Q. L. : Sommes-nous tous égaux face à cela ?

R. C. : Ça, c’est un des gros débats que l’on a. Il semble y avoir des personnes plus sensibles aux problèmes d’audition que d’autres, mais par rapport aux acouphènes ce n’est pas vraiment démontré.

Q. L. : Et le fait d’avoir une bonne audition ou encore d’être jeune nous garantit-il que l’on n’aura jamais d’acouphène ?

R. C. : On dit souvent qu’un acouphène est causé par une surdité. Mais il y a des personnes qui ont une surdité et qui n’ont pas d’acouphène, et d’autres personnes n’ont pas de surdité et ont un acouphène. J’ai des clients qui vont consulter pour un acouphène et qui ont pourtant une très bonne audition.

Quand tu es jeune, tu te penses un peu invincible, donc tu fais moins attention, tu prends plus de risques et il y a donc de nombreux cas d’acouphènes. L’utilisation des baladeurs et le fait que l’on vive dans un monde de plus en plus bruyant font qu’il va y avoir probablement une épidémie de personnes avec des problèmes d’audition. Dans certains bars, il faut presque crier pour s’entendre. Quand il faut crier pour pouvoir parler à quelqu’un, ça veut dire que le bruit est trop fort.

Q. L. : Est-ce qu’un acouphène se soigne ?

R. C. : Non, ça ne se répare pas. On ne peut pas enlever la perception de l’acouphène au patient, même si on peut quand même essayer de faire en sorte que l’acouphène devienne moins dérangeant. Certaines personnes vivent très bien avec, mais d’autres en viennent à être dépressives. J’ai toujours dit à mes étudiants que je ne leur souhaitais pas une surdité, mais que je leur souhaitais encore moins un acouphène.

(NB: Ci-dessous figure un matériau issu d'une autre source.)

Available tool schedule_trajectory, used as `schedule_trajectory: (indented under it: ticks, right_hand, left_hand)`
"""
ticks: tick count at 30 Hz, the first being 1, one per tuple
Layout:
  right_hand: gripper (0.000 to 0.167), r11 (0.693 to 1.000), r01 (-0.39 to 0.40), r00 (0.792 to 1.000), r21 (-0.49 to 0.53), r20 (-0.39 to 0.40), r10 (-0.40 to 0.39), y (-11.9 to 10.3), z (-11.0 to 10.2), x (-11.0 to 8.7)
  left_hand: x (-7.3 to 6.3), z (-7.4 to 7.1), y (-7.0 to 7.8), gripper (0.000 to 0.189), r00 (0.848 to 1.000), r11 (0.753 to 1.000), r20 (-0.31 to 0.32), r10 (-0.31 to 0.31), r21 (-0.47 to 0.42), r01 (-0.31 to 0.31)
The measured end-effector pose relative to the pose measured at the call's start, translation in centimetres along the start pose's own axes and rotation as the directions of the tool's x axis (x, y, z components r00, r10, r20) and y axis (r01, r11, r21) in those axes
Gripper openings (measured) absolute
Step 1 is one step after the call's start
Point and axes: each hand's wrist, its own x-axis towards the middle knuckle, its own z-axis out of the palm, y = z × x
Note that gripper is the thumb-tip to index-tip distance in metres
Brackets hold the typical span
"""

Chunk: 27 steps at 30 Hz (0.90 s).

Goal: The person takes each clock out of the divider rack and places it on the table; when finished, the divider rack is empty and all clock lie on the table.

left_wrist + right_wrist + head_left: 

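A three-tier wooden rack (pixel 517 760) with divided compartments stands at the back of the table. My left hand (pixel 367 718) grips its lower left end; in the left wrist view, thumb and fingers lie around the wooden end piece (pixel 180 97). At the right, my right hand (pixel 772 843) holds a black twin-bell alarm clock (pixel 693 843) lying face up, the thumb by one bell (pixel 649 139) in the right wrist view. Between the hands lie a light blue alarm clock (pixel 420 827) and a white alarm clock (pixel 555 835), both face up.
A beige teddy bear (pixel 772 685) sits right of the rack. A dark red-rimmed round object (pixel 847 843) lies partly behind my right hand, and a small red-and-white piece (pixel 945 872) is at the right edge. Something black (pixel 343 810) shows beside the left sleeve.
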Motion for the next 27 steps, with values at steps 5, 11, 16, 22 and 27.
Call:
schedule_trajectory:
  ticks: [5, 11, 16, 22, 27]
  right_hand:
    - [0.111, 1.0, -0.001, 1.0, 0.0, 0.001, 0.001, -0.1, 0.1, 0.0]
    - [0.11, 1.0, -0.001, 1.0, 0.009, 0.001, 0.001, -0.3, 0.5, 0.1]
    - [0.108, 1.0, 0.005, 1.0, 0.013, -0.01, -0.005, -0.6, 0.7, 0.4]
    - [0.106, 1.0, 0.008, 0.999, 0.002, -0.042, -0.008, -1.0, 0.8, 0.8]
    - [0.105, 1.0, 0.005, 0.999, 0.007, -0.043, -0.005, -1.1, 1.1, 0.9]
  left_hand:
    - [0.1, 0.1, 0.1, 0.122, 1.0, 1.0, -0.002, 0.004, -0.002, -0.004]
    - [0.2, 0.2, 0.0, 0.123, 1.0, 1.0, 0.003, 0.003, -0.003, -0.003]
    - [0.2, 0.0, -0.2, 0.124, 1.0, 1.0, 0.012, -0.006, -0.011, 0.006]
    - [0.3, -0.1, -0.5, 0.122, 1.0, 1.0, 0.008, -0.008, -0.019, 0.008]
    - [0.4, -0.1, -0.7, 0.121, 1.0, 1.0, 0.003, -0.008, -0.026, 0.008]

Q. L. : Est-ce que les jeunes sont assez sensibilisés au problème des acouphènes ?

R. C. : Non. C’est un mal invisible, et on pense que c’est un problème de personnes âgées. Pourtant, en nombre absolu, il y a plus de personnes âgées de moins de 65 ans qui ont des problèmes d’audition que de personnes plus âgées, parce que tout le monde travaille dans le bruit.

Le bruit a d’ailleurs beaucoup d’autres effets sur l’être humain, comme l’augmentation du rythme cardiaque et de la tension artérielle. Si on est tout le temps exposé au bruit, ça peut occasionner des problèmes de santé chronique. La pollution sonore sera, je pense, un grand enjeu de société dans quelques années.